What you should do:
From the records below, transcribe only the lines running from the one with "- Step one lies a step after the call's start" through the one with "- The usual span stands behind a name". Keep both of those end lines.
Recorded information START
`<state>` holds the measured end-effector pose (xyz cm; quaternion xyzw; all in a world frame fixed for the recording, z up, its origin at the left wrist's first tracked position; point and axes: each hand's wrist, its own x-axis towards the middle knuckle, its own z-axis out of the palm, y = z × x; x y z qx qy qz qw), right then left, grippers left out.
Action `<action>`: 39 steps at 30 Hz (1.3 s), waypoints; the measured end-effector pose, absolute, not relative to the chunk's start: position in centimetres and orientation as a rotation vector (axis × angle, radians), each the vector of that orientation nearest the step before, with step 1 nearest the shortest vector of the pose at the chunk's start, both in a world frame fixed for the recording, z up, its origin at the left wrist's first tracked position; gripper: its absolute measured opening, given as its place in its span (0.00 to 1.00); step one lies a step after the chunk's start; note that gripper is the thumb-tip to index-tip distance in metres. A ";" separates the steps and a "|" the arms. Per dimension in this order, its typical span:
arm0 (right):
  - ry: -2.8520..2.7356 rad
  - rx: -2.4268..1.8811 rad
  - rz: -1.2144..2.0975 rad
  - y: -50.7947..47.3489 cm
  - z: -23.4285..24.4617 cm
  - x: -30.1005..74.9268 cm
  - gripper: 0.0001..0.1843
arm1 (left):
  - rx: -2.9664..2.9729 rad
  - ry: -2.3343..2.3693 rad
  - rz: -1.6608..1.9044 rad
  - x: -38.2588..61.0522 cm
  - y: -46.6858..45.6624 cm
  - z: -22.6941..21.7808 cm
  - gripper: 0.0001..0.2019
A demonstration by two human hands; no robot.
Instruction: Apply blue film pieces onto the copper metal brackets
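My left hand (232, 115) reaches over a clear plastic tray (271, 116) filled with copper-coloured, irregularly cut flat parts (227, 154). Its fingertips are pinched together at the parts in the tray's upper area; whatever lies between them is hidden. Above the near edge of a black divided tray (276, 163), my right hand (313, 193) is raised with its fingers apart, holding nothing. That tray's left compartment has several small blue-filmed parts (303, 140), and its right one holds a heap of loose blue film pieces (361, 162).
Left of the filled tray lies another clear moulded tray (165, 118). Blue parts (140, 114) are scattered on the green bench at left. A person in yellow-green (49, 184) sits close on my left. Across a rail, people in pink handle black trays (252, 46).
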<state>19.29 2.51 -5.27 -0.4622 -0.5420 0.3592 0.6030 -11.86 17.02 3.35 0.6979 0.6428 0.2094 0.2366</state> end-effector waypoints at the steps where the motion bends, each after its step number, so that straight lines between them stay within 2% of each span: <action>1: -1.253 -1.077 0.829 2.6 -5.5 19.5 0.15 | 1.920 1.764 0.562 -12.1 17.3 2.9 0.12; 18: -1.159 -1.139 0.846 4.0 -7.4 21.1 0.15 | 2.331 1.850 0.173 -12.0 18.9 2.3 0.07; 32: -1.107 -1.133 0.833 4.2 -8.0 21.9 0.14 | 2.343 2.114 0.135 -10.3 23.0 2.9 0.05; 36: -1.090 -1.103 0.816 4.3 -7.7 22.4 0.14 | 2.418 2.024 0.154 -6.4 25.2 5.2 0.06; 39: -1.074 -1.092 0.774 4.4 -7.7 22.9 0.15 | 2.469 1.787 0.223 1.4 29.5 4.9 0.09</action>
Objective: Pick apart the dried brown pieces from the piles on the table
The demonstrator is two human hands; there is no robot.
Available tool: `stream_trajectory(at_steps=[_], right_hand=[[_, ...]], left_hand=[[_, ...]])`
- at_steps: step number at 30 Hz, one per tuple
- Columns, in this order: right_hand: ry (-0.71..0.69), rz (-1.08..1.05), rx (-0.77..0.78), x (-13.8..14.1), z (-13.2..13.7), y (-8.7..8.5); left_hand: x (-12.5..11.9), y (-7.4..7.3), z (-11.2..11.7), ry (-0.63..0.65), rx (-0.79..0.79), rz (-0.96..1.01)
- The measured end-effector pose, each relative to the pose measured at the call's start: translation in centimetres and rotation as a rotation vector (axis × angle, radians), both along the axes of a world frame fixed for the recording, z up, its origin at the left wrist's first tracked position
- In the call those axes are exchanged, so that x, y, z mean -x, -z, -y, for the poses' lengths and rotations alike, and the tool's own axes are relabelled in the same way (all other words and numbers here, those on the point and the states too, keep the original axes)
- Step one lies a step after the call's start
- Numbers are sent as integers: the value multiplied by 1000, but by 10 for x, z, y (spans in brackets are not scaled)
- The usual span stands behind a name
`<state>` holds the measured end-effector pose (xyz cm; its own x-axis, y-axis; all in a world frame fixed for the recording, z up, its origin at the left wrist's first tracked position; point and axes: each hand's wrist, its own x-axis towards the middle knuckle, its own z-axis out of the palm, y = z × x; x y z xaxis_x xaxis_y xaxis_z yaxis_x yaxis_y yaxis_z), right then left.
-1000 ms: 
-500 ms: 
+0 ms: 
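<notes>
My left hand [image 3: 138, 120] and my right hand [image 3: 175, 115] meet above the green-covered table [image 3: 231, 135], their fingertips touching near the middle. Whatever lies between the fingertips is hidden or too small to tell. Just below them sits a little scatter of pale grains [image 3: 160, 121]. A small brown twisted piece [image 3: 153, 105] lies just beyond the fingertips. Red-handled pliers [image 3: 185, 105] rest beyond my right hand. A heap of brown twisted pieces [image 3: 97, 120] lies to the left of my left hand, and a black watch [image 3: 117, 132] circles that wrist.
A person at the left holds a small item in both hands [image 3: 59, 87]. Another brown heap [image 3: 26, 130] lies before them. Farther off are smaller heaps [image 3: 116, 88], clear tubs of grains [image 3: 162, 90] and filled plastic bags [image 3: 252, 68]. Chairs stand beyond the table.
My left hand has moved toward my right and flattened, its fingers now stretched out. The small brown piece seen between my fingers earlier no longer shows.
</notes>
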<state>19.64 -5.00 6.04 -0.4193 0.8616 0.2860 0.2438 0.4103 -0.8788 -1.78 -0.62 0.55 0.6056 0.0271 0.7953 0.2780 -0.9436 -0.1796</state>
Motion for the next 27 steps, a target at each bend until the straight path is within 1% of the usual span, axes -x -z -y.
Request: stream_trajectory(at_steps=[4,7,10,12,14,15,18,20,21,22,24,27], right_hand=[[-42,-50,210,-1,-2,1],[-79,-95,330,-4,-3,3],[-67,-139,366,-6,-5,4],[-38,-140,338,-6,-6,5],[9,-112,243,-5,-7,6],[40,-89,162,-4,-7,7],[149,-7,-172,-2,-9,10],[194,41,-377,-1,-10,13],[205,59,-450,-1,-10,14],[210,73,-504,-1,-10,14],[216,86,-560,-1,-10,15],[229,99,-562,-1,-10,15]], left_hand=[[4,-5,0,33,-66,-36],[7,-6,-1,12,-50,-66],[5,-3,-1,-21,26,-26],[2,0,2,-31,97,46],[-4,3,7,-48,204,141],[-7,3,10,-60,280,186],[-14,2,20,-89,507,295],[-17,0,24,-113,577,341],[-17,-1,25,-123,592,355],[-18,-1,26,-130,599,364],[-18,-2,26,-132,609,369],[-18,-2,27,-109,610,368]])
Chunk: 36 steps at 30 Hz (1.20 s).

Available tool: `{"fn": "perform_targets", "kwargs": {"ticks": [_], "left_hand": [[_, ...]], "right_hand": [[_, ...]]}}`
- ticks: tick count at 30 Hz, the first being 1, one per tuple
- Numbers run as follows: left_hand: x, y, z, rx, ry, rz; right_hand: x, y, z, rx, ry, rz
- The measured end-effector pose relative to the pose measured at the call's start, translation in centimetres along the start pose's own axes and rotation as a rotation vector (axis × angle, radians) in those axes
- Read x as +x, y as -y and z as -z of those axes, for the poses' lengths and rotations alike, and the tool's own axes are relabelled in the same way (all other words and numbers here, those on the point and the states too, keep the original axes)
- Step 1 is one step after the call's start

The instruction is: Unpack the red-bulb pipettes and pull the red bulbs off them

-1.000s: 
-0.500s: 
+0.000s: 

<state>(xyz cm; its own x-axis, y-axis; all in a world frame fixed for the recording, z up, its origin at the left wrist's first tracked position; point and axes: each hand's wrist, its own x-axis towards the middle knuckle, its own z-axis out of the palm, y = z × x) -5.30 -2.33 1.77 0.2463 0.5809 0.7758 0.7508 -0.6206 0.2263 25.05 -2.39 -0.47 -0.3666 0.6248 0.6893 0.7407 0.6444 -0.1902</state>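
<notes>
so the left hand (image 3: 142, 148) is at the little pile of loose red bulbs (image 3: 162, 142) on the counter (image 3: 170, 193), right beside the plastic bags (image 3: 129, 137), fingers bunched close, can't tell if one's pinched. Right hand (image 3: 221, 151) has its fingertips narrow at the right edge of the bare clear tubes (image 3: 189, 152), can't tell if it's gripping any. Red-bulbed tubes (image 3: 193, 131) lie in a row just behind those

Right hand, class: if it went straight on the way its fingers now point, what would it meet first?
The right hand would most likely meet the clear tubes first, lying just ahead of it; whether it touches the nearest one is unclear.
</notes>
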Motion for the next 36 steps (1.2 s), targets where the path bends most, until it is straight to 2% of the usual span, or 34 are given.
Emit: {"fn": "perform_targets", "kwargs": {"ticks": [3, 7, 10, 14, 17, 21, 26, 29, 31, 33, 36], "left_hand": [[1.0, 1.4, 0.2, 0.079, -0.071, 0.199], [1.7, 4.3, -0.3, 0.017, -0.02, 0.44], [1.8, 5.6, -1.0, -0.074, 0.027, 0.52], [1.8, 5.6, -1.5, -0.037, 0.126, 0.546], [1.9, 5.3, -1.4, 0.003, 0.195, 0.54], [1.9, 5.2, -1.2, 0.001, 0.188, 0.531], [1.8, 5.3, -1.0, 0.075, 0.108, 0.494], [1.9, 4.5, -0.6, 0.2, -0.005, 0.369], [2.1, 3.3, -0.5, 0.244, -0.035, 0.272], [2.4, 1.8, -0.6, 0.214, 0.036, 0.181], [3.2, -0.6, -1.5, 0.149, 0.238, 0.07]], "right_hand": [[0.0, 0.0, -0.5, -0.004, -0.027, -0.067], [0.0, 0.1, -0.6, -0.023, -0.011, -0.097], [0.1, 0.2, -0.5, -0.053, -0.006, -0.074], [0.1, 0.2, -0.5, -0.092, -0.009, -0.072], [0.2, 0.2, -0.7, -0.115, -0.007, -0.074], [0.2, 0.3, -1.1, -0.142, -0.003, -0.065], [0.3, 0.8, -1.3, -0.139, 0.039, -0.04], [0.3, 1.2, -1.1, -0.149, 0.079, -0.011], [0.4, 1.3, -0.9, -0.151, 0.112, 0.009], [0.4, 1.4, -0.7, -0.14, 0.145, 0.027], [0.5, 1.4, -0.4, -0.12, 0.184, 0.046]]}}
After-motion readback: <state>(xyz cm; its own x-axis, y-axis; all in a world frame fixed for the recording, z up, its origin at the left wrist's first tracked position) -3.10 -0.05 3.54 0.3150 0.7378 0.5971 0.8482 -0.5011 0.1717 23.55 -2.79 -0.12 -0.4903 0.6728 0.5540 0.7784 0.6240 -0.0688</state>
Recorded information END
Expected answer:
- Step one lies a step after the call's start
- Numbers are sent as integers: the value multiplied by 1000, but by 10 for x, z, y (spans in brackets are not scaled)
- The usual span stands behind a name

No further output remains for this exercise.